As Corey Blake put it: “If we want to improve outcomes in behavioral health, we need to start by changing the value equation people are bringing to this. Once people put personal and social wellness ahead of traditional stigma norms, then behavior and policy will change. It’s the only way.”
But the most heroic efforts of these healthcare professionals won’t turn the tide alone. That’s where you and I come in:
10. We must work to change public perception of mental health and mental health issues. In addition to the proper self-care and empathy I suggest above, each of us can be an agent for change, simply by breaking our own link in the vicious cycle.
We can fight the stigma that holds people back from seeking early and proper care by speaking accurately and empathetically about mental health issues.

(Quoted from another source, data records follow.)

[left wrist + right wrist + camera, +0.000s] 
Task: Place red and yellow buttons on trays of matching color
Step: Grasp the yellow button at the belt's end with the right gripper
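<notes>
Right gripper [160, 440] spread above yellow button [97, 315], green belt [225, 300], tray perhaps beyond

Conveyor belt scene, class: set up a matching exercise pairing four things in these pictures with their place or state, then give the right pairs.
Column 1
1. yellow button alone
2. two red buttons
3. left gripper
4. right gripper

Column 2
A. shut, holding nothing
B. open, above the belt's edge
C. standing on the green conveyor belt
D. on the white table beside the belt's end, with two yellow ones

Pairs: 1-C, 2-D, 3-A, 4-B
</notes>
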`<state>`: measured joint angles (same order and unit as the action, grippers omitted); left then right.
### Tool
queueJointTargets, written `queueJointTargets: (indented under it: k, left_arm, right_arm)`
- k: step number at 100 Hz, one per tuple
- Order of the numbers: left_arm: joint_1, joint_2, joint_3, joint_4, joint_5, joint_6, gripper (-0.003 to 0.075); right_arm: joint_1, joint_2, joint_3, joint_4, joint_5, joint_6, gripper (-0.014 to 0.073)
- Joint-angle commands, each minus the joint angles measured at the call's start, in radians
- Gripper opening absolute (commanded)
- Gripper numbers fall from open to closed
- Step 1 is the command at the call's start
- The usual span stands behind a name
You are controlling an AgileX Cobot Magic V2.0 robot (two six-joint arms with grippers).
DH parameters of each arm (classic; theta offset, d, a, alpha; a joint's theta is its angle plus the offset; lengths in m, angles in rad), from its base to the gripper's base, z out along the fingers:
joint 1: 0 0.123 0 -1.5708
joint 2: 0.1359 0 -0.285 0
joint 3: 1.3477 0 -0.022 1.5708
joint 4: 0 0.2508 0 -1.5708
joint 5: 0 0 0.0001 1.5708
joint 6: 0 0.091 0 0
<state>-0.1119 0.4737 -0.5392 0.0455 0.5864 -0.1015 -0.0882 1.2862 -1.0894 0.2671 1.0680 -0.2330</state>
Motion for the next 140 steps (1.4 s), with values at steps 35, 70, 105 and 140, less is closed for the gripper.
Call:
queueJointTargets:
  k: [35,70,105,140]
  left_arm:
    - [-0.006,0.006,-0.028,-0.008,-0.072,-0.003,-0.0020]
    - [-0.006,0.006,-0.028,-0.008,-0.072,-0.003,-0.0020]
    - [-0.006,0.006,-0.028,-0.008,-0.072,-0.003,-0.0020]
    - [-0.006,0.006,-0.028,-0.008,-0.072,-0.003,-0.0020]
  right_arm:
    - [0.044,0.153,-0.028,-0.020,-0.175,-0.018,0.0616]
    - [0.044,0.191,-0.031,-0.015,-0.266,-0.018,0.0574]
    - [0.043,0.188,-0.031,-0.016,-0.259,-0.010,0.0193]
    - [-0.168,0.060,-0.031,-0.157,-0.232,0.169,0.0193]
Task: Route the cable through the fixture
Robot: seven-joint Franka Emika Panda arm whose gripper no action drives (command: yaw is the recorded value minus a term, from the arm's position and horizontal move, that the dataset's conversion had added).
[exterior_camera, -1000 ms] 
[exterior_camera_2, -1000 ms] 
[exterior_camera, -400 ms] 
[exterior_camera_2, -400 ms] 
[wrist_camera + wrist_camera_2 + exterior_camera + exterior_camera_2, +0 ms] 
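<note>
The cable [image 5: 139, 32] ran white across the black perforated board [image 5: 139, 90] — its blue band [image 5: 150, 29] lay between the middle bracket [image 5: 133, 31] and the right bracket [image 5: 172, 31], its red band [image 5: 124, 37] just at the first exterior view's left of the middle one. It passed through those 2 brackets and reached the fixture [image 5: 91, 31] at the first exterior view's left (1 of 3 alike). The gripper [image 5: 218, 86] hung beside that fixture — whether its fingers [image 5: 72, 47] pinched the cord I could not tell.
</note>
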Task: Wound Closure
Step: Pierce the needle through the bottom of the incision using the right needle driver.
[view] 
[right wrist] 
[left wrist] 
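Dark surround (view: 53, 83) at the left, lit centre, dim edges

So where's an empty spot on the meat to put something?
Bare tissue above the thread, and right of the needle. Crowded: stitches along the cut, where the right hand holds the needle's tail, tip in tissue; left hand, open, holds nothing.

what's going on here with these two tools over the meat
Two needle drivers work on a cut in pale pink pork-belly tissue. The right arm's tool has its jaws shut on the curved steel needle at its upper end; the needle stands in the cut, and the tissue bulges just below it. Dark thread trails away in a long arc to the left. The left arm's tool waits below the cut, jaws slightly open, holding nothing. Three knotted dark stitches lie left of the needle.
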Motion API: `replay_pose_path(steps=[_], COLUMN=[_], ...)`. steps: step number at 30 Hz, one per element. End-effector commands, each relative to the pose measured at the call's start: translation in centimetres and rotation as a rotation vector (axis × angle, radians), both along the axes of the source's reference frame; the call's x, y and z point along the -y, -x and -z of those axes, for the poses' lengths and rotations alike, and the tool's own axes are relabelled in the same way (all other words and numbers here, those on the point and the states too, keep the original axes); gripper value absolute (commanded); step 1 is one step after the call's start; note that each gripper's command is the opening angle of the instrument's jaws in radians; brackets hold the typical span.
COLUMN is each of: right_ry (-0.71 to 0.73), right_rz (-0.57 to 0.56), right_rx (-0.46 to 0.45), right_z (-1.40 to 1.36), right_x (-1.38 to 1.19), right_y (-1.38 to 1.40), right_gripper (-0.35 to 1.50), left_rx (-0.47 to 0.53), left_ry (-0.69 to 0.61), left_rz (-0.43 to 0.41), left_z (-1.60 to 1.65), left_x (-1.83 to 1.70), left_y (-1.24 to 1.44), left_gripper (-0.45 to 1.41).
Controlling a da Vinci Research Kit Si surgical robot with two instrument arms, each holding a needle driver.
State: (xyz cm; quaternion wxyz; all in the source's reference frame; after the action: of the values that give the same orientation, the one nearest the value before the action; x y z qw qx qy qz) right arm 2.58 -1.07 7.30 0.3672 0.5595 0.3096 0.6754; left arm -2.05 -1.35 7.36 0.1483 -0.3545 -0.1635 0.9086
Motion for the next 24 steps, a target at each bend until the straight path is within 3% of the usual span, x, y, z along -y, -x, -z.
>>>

We can gently correct and educate others when we hear or read something that is false, derogatory, or stereotypical of those struggling wrestling with mental illness and the profession that serves them.
We can encourage political representatives to dig deep to craft sustainable improvements through innovative policy that goes beyond throwing money at the problems.
And when possible, we can contribute some of our time, talent, and resources to raising awareness in other ways.
When mental health crisis or substance abuse touches someone close to you, you’ll be glad you did.